4) In any place, if they visit for a suitable time their brothers and sisters in need or in difficulty (the sick, the imprisoned, the elderly living alone, the handicapped, etc.), as if making a pilgrimage to Christ present in them (cf. Mt 25:34-36), and fulfilling the usual spiritual and sacramental conditions and saying the usual prayers. The faithful will certainly wish to repeat these visits throughout the Holy Year, since on each occasion they can gain the plenary indulgence, although obviously not more than once a day. The plenary indulgence of the Jubilee can also be gained through actions which express in a practical and generous way the penitential spirit which is, as it were, the heart of the Jubilee.
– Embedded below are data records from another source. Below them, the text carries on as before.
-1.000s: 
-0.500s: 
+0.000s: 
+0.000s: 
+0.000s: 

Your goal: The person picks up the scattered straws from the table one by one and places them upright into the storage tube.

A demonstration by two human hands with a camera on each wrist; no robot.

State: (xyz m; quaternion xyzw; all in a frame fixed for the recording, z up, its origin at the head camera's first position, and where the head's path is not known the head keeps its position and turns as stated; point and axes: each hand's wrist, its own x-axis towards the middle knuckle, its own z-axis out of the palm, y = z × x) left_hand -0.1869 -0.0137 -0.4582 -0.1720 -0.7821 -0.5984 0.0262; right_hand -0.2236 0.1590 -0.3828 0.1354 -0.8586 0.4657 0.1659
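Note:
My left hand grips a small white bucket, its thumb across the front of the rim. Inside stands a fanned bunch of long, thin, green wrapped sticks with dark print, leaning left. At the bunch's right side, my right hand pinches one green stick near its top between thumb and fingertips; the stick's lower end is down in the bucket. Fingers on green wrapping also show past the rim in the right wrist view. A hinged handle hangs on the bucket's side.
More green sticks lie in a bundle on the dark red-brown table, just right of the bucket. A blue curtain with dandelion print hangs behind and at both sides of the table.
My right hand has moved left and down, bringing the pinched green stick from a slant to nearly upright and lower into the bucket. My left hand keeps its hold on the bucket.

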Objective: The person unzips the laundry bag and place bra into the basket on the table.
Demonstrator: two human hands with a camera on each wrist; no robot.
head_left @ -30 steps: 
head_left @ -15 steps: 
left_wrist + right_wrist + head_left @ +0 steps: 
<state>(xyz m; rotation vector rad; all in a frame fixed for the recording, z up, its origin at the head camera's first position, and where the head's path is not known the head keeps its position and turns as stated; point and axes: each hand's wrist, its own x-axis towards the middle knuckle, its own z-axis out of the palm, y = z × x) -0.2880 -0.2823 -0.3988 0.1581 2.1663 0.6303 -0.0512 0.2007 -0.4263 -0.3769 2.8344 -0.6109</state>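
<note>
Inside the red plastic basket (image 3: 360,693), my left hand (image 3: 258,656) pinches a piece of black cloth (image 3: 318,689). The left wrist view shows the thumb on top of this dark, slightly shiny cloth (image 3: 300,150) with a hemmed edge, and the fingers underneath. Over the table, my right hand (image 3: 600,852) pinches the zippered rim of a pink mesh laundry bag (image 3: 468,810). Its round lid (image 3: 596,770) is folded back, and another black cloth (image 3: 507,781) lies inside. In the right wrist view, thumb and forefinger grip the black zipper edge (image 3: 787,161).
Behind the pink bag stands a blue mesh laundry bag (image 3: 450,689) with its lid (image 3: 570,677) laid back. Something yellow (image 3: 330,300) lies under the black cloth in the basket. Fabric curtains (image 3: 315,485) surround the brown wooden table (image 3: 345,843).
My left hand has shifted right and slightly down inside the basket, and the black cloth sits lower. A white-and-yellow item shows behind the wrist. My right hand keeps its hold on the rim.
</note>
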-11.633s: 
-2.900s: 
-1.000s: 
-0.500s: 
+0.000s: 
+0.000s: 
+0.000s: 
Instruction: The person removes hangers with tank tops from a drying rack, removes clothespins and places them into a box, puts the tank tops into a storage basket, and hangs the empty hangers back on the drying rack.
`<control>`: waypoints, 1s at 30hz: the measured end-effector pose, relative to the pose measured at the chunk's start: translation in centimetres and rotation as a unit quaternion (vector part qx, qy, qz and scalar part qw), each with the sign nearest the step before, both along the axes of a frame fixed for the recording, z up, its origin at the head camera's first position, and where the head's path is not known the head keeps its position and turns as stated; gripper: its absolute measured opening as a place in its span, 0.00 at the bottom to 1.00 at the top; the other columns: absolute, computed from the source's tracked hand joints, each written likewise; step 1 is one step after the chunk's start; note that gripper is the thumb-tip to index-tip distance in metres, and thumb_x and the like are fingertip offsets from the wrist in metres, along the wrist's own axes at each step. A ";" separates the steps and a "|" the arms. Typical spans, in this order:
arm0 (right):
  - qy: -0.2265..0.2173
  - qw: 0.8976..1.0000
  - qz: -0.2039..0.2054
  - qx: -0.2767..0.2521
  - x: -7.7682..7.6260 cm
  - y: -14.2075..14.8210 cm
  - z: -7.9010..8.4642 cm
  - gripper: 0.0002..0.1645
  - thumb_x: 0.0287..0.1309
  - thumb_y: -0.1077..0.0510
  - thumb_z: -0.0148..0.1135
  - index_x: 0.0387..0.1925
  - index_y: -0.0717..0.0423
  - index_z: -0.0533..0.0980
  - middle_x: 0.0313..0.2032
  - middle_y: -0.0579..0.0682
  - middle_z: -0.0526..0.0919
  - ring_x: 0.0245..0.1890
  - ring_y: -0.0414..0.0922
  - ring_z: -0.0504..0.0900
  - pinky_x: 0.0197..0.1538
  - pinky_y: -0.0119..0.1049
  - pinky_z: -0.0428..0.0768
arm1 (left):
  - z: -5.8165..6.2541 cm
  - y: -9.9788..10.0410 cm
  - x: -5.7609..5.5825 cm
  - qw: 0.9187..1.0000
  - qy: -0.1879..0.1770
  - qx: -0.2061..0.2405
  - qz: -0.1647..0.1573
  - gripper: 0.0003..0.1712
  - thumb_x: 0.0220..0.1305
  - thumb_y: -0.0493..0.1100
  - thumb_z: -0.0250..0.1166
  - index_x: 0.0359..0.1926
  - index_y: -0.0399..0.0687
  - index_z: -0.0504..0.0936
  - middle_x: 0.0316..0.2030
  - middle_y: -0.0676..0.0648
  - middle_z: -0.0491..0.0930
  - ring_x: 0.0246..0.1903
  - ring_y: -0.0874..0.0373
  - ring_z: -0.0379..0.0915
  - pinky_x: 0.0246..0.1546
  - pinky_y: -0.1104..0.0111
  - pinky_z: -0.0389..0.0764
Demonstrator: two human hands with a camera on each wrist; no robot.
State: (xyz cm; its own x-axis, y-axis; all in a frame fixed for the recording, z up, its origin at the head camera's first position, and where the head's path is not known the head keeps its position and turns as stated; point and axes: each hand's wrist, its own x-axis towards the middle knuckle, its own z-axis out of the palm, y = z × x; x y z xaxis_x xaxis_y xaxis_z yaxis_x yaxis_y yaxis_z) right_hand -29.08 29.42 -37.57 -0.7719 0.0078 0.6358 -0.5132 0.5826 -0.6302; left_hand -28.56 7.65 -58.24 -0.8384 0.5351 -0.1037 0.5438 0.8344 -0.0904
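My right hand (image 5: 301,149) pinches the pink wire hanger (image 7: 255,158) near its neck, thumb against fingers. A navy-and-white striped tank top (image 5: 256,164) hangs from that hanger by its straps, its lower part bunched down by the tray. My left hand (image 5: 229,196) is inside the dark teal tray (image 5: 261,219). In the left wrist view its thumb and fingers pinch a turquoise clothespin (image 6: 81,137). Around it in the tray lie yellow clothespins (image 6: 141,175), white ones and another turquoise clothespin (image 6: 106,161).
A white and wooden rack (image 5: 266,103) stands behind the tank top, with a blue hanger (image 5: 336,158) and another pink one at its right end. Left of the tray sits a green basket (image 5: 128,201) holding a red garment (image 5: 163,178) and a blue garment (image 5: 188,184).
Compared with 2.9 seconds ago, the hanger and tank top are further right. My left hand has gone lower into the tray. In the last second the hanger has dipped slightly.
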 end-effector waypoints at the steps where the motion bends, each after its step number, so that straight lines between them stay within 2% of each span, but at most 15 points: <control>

This would include abstaining for at least one whole day from unnecessary consumption (e.g., from smoking or alcohol, or fasting or practising abstinence according to the general rules of the Church and the norms laid down by the Bishops' Conferences) and donating a proportionate sum of money to the poor; supporting by a significant contribution works of a religious or social nature (especially for the benefit of abandoned children, young people in trouble, the elderly in need, foreigners in various countries seeking better living conditions); devoting a suitable portion of personal free time to activities benefitting the community, or other similar forms of personal sacrifice.

  • Given in Rome,
  • at the Apostolic Penitentiary,
  • on 29 November 1998,
  • the First Sunday of Advent.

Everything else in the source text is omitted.